Mordecai Richler: Leaving St. Urbain


Margolis, Rebecca, Shofar


Mordecai Richler: Leaving St. Urbain, by Reinhold Kramer. Montreal: McGill-Queen's University Press, 2008. 498 pp. $39.95.

As one of Canada's most influential novelists and public figures, a scholarly biography of Mordecai Richler has been long in coming. A product of Montreal's Jewish immigrant community, Richler's The Apprenticeship of Duddy Kravitz (Duddy) and other award-winning novels and his role as political pundit made him a Canadian icon. Whether loved or reviled, Richler was a force to be reckoned with in Canadian intellectual life. His death in 2001 prompted numerous tributes, including two books: Mordecai & Me (2003) a candid memoir of Richler by journalist Joel Yanofsky, and Michael Posner's oral biography, The Last Honest Man (2004), which draws on interviews conducted with Richler's family, friends, and others who knew him. Most recently, Reinhold Kramer's Mordecai Richler: Leaving St. Urbain is a literary biography that focuses on the intersections between Richler's life and his writing. A professor of English at Brandon University, Kramer has completed meticulous research for this project: in addition to drawing on existing secondary sources as well as doing many of his own interviews, Kramer has scoured the Richler archive at the University of Calgary to draw on drafts of published and unpublished manuscripts as well as Richler's voluminous body of correspondence. The result is an engaging portrait of Richler that situates the writer and his oeuvre in relation to the people in his life and shifting historical realities.

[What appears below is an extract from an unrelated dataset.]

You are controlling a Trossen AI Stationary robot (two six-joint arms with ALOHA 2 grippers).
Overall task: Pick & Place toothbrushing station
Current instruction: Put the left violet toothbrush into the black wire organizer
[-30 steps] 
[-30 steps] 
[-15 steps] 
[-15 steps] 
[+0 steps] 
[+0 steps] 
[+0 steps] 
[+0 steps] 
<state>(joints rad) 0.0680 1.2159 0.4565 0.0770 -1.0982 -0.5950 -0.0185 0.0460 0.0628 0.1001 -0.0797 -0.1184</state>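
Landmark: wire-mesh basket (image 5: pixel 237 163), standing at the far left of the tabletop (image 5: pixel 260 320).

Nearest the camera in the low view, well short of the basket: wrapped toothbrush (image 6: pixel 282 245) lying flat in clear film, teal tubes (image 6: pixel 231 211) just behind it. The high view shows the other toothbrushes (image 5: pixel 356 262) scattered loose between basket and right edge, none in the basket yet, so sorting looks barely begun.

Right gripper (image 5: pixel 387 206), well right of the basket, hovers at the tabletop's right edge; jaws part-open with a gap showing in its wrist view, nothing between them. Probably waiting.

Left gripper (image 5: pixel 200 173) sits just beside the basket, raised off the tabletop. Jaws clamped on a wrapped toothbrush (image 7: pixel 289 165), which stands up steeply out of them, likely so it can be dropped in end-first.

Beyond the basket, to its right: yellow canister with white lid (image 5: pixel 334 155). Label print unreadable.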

The second half of the book's title, "leaving St. Urbain," refers to the street in Montreal's Jewish immigrant quarter where Richler grew up in the 1930s and 1940s before setting out for Ibiza, Paris and London, and eventually returning home. No matter how far he traveled, both literally and figuratively, Richler's heart remained in his native Montreal. In Kramers analysis, the title also captures Richler's path from his Orthodox Jewish upbringing as grandson of Rabbi Yudel Rosenberg (author of the modern Golem tale) into an avowed secularist. Although Kramer is a literary scholar, his strongest analysis is of Richler's role in Canadian political life, where he employed his barbed wit as a commentatot and critic. Kramer's account is full of lively anecdotes of the notoriously witty and provocative Richler, such as his exchange with the widow of magnate Samuel Bronfman at the movie premiere of Duddy." Well, Mordecai, you've come a long way from being a St. Urbain Street slum boy," to which he replied, "You've come a long from being a bootlegger's wife" (p. 255).

Despite its merits, this study has several significant flaws. …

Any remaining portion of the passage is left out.